2. Ask students to read it.
- 3. Discuss the following:
- a. What was a Commerce Raider? Why did they exist?
- b. How many ships fell victim to the Alabama? What effects might this have had on American shipping?
- c. How did the Alabama operate? How did it stop ships? What was done with those ships and their crews?
- d. Was Captain Semmes a war hero or a pirate?
4. Have them explore the Virtual Journey
page.
5. Writing Exercise - Look at Edward M. Anderson's
letter
to his father (from the Documents page).
Based on
their exploration of the Virtual Journey page, ask each student
to write a letter home from the perspective of a CSS
Alabama crew member or officer, a sailor on a Union ship
that pursued or fought the Alabama (USS Hatteras,
USS San Jacinto, or
USS
Kearsarge),
or a passenger on a ship captured by the Alabama.

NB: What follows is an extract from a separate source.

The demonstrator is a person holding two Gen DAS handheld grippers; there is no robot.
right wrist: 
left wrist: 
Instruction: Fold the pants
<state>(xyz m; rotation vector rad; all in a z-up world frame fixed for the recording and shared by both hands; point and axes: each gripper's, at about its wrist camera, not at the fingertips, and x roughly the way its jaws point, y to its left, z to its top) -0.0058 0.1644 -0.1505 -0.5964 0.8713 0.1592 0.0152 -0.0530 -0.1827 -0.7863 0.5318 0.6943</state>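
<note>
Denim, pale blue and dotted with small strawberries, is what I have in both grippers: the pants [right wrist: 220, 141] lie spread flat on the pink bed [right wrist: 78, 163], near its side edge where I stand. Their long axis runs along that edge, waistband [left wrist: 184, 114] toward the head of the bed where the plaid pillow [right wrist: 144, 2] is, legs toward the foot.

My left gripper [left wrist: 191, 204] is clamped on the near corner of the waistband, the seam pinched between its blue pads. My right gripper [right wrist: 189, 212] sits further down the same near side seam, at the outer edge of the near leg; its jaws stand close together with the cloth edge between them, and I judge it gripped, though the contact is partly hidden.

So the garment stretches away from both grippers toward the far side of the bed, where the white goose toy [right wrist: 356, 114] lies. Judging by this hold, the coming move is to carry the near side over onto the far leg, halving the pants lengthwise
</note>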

LESSON 2: Focus on Primary Documents
Objectives:
- The lesson should promote:
- 1. exposure to primary materials. There will be indepth interaction with one original document and lesser exposure to three others.
- 2. development of critical thinking skills, historical thinking skills, and interpretation of facts.
Description:
1. Make copies of the Brief History of the CSS Alabama.
2. Ask students to read it.
3. Make a transparency of a page from the Logbook
of Lt.
John Low. Discuss the purpose of sailors keeping logs of their activities.
- 4. Cooperative Learning Activity - Jigsaw Approach
- a. Make copies of Document 1, Document 2, Document 3, and Document 4.
- b. Divide the class into groups of four.
- c. Each group member should be assigned one of these personal accounts from the CSS Alabama Digital Collection and become an "expert" on its information.
- d. The students are then asked to read all four documents.
- e. Each student is then given time to study his/her specific assignment in detail.
- f. Each student meets in a new group composed of people who have been assigned the same document.
- g. These groups discuss their assignments in great detail, making careful notes of the important facts and their ramifications.
- h. These students return to their original groups and each takes a turn teaching the students in this group all they have learned about their documents. They discuss how each account differs from the rest and consider the discussion questions provided with the documents.
- i. The instructor grades students individually and as groups.